• **Assignment**: Once the line containing "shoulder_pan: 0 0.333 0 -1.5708" is found in the entries below, reproduce it and every line after it, stopping at and including the line containing "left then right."; reproduce nothing else, and keep each line exact.

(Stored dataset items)

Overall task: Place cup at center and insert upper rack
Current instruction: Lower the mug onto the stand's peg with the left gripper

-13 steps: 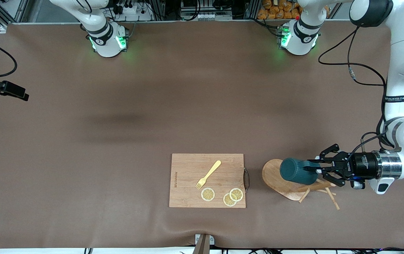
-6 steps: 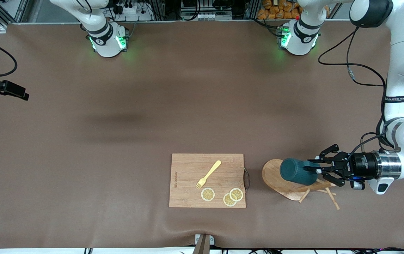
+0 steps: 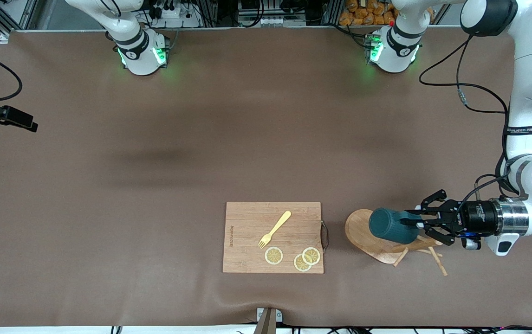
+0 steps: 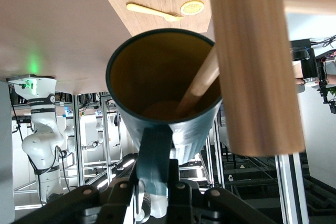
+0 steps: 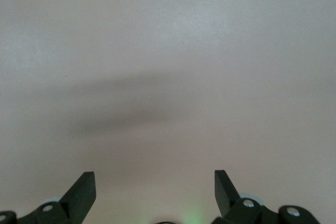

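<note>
The dark teal cup (image 3: pixel 390 226) lies tipped on its side over the oval base of the upper rack (image 3: pixel 362 237), a light wooden mug tree that lies on its side near the left arm's end of the table. My left gripper (image 3: pixel 415 222) is shut on the cup's loop handle (image 4: pixel 156 153). The left wrist view looks into the cup's yellowish inside (image 4: pixel 157 85), where one thin peg (image 4: pixel 199 85) pokes in beside the round post (image 4: pixel 252 61). My right gripper (image 5: pixel 155 179) hangs open over bare brown table with nothing between its fingers.
A rectangular wooden cutting board (image 3: pixel 247 246) lies beside the rack's base toward the right arm's end. On it are a yellow fork (image 3: pixel 274 228) and three lemon slices (image 3: pixel 274 255). Loose pegs of the rack (image 3: pixel 435 260) stick out across the table under the left wrist.
</note>
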`<action>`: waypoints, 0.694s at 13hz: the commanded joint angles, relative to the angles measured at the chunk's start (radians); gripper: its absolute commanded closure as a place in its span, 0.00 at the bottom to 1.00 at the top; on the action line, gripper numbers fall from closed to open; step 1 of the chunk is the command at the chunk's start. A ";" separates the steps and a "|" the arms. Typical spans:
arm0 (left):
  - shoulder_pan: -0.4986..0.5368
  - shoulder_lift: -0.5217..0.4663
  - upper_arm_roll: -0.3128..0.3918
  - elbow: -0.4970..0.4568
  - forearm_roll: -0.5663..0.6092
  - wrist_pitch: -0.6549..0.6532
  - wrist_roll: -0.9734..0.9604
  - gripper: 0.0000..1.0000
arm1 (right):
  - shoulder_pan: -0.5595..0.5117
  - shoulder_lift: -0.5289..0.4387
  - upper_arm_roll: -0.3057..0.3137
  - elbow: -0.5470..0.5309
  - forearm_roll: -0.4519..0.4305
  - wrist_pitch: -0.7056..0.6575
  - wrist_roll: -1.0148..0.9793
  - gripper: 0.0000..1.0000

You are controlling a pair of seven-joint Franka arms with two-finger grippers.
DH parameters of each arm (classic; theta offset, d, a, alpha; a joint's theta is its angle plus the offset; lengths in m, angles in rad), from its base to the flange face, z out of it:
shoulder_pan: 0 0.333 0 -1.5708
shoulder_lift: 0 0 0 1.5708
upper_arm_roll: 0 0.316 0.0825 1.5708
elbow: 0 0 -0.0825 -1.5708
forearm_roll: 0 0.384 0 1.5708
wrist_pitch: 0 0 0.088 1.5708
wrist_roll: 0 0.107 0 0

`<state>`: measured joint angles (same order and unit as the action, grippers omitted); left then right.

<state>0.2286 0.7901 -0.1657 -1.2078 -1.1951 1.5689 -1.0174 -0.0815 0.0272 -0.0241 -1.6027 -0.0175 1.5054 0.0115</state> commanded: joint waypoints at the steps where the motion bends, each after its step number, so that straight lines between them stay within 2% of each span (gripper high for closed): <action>1: 0.009 0.000 -0.002 0.004 -0.004 -0.016 0.019 1.00 | 0.003 -0.021 -0.002 -0.009 -0.001 -0.002 0.007 0.00; 6: 0.011 0.001 0.000 0.004 -0.003 -0.016 0.017 1.00 | 0.003 -0.023 -0.002 -0.010 -0.001 -0.010 0.007 0.00; 9: 0.012 0.001 0.000 0.004 0.037 -0.016 0.017 1.00 | 0.005 -0.023 0.000 -0.010 -0.001 -0.014 0.007 0.00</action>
<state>0.2327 0.7902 -0.1633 -1.2080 -1.1832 1.5688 -1.0141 -0.0814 0.0271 -0.0240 -1.6027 -0.0175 1.5020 0.0118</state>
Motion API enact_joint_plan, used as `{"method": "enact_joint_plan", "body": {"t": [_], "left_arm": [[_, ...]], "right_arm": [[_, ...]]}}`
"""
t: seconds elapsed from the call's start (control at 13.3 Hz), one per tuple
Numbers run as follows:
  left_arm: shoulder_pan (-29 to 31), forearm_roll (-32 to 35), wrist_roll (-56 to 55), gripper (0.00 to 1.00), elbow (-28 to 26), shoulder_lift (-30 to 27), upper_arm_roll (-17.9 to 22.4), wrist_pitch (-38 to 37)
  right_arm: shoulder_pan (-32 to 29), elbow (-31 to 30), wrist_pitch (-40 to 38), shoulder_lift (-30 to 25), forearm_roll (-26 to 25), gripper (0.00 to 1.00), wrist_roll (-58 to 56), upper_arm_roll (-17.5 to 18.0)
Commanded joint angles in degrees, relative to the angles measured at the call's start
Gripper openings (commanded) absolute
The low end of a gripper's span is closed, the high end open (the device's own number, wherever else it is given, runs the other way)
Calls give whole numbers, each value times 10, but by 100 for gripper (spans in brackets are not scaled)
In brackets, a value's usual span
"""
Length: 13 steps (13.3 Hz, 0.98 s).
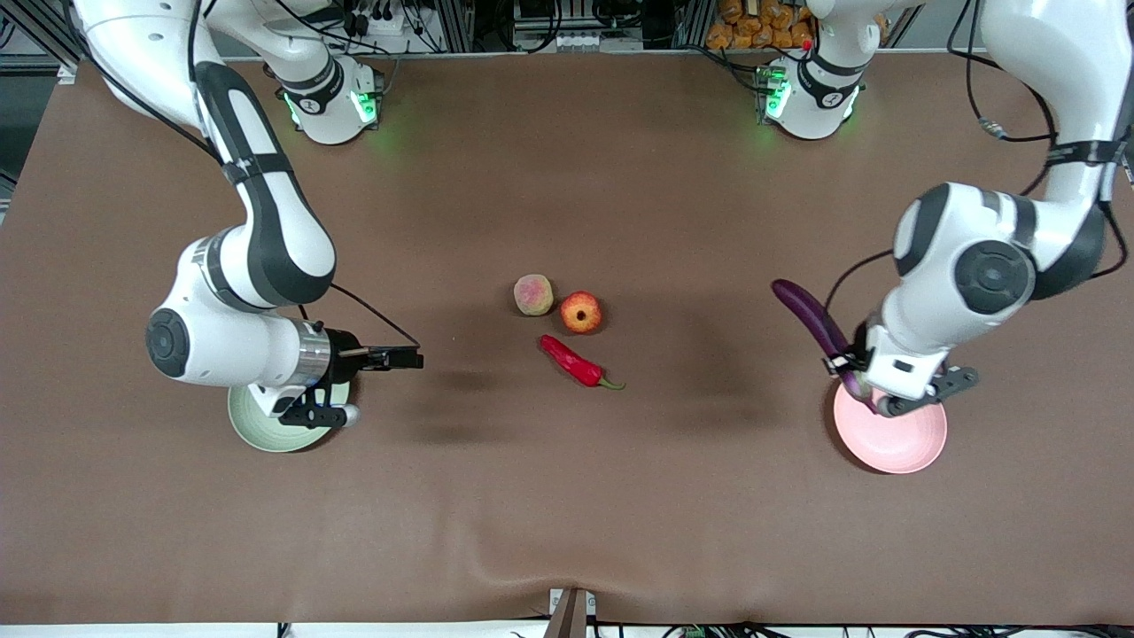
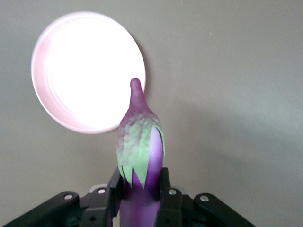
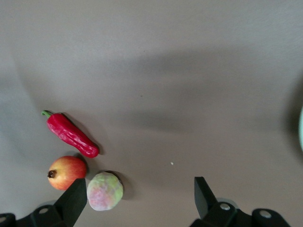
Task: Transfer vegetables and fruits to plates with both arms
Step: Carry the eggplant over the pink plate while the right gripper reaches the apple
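My left gripper point(image 1: 852, 370) point(image 2: 140, 189) is shut on the purple eggplant point(image 1: 811, 317) point(image 2: 139, 137). It holds the eggplant tilted in the air over the rim of the pink plate point(image 1: 897, 440) point(image 2: 85, 71), stem end toward the plate. My right gripper point(image 1: 407, 359) point(image 3: 139, 189) is open and holds nothing, just above the table beside the green plate point(image 1: 262, 431). A peach point(image 1: 533, 294) point(image 3: 105, 190), a pomegranate point(image 1: 580, 312) point(image 3: 66, 172) and a red chili pepper point(image 1: 574, 361) point(image 3: 71, 135) lie together mid-table.
The brown cloth covers the whole table. The green plate sits at the right arm's end, partly hidden under that arm's wrist, and its edge point(image 3: 301, 127) shows in the right wrist view. Both arm bases stand at the table's back edge.
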Motion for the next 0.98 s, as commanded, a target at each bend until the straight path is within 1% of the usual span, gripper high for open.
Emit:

• **Answer to this exercise**:
shoulder_pan: 0 0.333 0 -1.5708
shoulder_lift: 0 0 0 1.5708
upper_arm_roll: 0 0.316 0.0825 1.5708
elbow: 0 0 -0.0825 -1.5708
forearm_roll: 0 0.384 0 1.5708
wrist_pitch: 0 0 0.088 1.5708
wrist_roll: 0 0.107 0 0

`<state>`: measured joint angles (same order and unit as the action, grippers omitted); left then right.

The output for this exercise is finished.